[Extracted records]
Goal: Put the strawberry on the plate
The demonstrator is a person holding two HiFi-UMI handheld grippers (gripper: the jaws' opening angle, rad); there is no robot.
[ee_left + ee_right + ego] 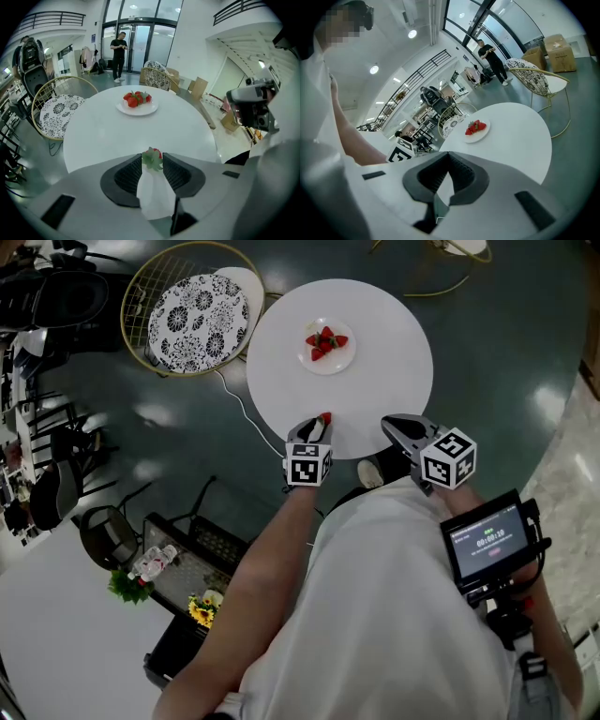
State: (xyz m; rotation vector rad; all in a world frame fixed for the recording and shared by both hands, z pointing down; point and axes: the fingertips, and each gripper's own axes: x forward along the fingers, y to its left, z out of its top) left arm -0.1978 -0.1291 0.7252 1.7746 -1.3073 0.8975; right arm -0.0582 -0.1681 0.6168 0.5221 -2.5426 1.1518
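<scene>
On the round white desk (pixel 375 390), the small white plate (pixel 349 352) of red strawberries (pixel 324 340) is seen straight ahead of the left gripper (pixel 319 424), well apart. Its jaws are spread wide around 1 red green-capped strawberry (pixel 151 158) at the near edge, not visibly pinched. The right gripper (pixel 392 425) is closed and empty.

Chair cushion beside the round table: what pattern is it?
The cushion has a black-and-white floral print, clearest in the head view.

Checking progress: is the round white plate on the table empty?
No, several red strawberries lie on the round white plate.
</scene>
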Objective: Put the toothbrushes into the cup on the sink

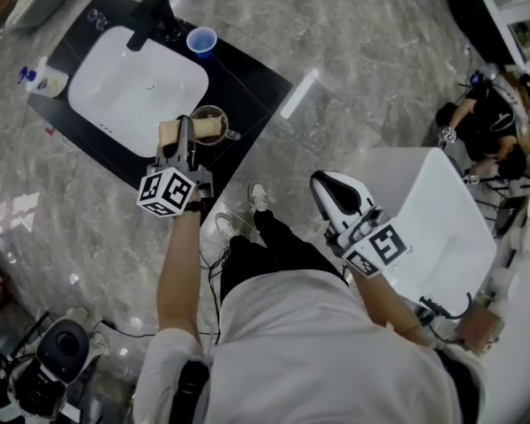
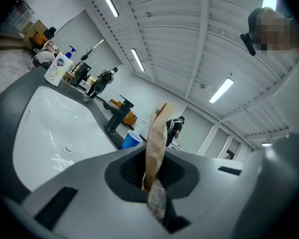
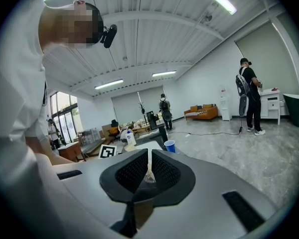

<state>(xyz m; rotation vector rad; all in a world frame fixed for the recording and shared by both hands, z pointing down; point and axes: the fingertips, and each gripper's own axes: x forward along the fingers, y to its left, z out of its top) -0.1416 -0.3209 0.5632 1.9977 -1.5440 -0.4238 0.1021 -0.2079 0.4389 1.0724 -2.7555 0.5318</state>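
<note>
My left gripper (image 1: 186, 137) is shut on a tan paper-wrapped toothbrush (image 1: 175, 132), held crosswise over the front edge of the black counter (image 1: 256, 82). Its right end reaches the brownish glass cup (image 1: 214, 117) standing beside the white sink (image 1: 115, 95). In the left gripper view the toothbrush packet (image 2: 156, 148) stands up between the jaws. My right gripper (image 1: 329, 194) hangs over the floor, right of the counter, shut on a thin white wrapped toothbrush (image 3: 149, 169). A blue cup (image 1: 201, 40) stands by the black faucet (image 1: 150, 18).
A soap bottle (image 1: 44, 79) sits at the counter's left end. A white tub-like unit (image 1: 442, 228) stands to my right, with a seated person (image 1: 486, 122) beyond it. Marble floor surrounds the counter. Other people (image 3: 250, 96) stand far off in the room.
</note>
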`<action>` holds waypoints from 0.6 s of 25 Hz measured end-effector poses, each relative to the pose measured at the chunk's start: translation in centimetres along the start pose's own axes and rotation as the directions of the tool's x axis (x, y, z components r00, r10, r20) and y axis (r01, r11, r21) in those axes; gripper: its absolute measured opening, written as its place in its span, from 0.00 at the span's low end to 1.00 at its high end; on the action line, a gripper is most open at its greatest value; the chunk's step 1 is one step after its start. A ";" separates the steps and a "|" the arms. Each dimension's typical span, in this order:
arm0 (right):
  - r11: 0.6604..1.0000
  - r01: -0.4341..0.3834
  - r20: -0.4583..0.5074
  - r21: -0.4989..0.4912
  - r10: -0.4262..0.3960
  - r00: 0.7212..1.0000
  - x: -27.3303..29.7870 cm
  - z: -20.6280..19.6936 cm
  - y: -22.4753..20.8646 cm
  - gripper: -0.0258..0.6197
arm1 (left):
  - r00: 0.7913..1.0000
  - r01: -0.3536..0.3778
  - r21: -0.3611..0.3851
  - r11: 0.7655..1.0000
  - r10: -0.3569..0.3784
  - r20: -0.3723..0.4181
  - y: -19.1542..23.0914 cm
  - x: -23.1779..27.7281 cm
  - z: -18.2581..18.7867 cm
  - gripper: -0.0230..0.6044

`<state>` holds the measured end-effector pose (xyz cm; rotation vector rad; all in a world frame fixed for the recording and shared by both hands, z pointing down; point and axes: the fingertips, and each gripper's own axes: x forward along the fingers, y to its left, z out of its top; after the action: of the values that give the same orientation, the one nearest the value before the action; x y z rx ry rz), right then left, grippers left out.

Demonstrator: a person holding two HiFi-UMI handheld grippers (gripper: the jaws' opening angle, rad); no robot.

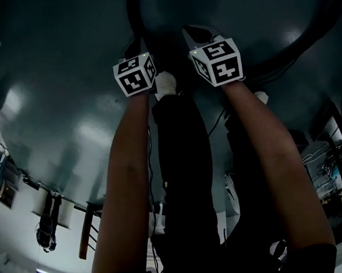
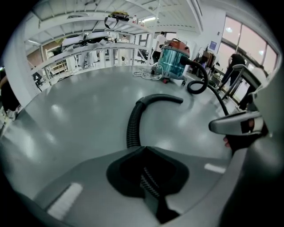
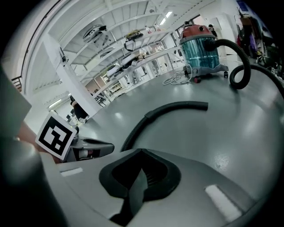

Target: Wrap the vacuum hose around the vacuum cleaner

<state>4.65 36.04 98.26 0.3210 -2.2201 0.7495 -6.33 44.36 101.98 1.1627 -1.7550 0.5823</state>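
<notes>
Two closed, empty tools: we hold the left gripper [image 2: 143, 153] and right gripper [image 3: 142, 153] over the vacuum hose [image 2: 133, 122], likely lining up a grab.

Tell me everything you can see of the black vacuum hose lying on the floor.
The hose is black and looks like plastic: a ribbed, flexible run ending in a smooth, stiffer, gently curved tube. It lies loose on the glossy grey floor. Farther off, a black loop joins the teal vacuum cleaner; whether it is one hose can't be traced. Neither the left gripper nor the right gripper holds it.
</notes>
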 end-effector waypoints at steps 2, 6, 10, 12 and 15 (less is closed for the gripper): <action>1.000 -0.004 0.012 0.005 0.004 1.000 1.2 0.3 0.1 0.03 | 1.000 -0.019 0.018 1.000 0.019 -0.001 0.9 0.7 -0.2 0.06; 1.000 -0.019 0.020 -0.005 0.019 1.000 3.3 0.8 0.5 0.04 | 1.000 -0.020 0.029 0.999 0.020 -0.006 2.0 2.2 -0.1 0.23; 0.999 -0.035 0.012 -0.025 0.035 0.999 5.1 0.7 0.8 0.04 | 0.999 -0.028 0.012 1.000 0.028 -0.027 2.9 4.2 -0.7 0.32; 0.998 -0.043 0.007 -0.044 0.043 0.999 5.7 0.5 0.8 0.04 | 0.999 -0.026 -0.006 1.000 0.026 -0.024 3.1 5.3 -0.7 0.35; 0.998 -0.041 0.014 -0.051 0.041 0.999 6.2 1.0 0.6 0.04 | 1.000 -0.027 -0.026 0.999 0.027 -0.014 3.5 6.6 -0.2 0.39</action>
<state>-0.36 35.94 102.01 0.2577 -2.2622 0.7133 -10.21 43.05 108.18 1.1162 -1.7642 0.5797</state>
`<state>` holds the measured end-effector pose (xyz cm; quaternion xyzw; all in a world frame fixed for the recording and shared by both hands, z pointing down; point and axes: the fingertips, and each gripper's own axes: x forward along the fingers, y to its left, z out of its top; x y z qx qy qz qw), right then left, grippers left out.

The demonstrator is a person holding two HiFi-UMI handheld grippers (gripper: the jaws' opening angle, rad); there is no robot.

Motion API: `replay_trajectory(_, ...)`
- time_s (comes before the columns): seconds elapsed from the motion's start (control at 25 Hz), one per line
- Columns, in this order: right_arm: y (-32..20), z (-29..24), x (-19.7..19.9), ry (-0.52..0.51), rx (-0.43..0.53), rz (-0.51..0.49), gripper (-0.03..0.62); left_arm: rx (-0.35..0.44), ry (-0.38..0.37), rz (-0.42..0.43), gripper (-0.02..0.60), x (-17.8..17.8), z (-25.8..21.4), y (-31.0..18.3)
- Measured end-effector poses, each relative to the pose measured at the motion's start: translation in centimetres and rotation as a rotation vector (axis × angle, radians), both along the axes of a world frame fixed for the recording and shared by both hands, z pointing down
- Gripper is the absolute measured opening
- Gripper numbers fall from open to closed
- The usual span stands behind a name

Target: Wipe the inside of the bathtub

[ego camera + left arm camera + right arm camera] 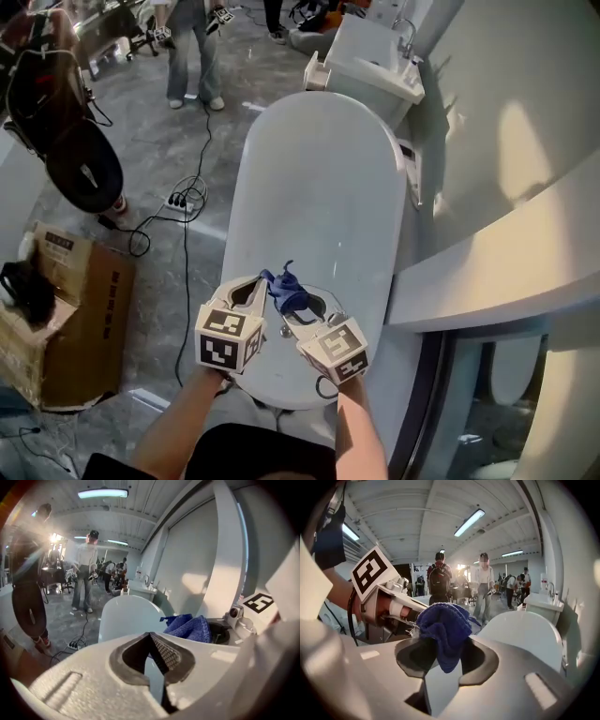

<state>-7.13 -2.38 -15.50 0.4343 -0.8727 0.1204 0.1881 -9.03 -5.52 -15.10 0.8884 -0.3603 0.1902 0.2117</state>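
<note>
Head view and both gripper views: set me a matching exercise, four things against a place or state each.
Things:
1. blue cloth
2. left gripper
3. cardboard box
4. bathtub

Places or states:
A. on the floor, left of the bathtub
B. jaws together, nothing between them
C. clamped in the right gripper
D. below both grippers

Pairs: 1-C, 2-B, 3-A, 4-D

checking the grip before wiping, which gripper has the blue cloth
The right gripper, jaws shut on the blue cloth; the left gripper is shut, empty.
</note>
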Motion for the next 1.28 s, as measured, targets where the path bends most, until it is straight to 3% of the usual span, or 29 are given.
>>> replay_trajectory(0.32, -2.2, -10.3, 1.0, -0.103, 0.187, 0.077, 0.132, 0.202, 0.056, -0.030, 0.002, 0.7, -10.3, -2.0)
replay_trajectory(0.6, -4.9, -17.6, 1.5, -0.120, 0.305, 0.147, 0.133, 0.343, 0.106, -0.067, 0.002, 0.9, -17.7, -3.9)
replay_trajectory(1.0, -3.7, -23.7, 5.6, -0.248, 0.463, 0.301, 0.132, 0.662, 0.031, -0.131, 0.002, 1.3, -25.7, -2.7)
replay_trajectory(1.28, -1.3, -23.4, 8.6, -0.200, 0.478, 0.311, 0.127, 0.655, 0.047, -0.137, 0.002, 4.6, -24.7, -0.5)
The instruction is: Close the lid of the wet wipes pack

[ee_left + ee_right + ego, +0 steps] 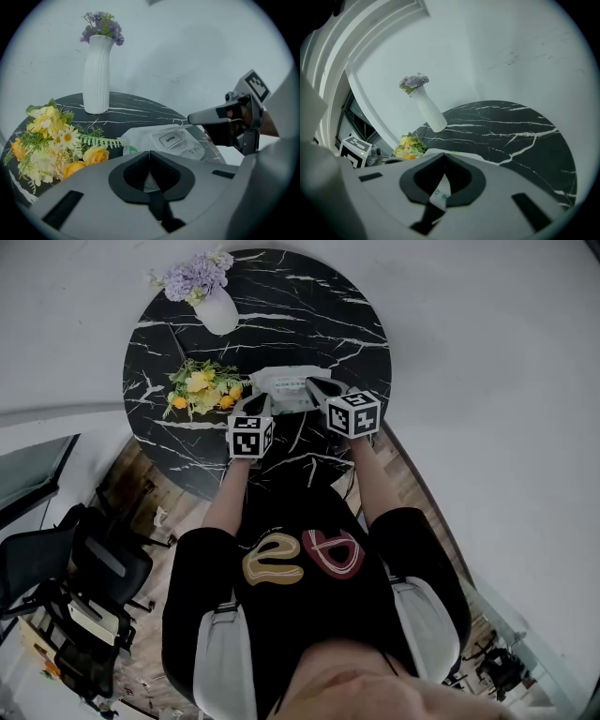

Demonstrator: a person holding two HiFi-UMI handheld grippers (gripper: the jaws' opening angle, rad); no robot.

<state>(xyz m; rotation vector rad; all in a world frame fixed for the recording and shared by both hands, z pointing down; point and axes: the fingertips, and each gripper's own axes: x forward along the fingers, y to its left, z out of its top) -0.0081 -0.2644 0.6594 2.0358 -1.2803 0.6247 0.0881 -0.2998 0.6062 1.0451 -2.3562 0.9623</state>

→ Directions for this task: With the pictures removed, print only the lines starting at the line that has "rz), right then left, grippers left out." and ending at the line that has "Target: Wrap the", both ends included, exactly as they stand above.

→ Written answer:
`<state>` holds the measured end-effector pose (xyz cm; rotation vector rad; all in a world frame fixed for the recording and shared by both hands, z pointing down; point and axes: the fingertips, and each gripper's own axes: x forward along the fingers, y to its left, z out of its top; after the action: of the values that give the same orientation, the one nearest the value before the action; x y z rx ry rz), right then left, grippers left out.

Demonstrator: a person holding two HiFi-UMI handheld grippers (gripper: the jaws' opening angle, rad); no robot.


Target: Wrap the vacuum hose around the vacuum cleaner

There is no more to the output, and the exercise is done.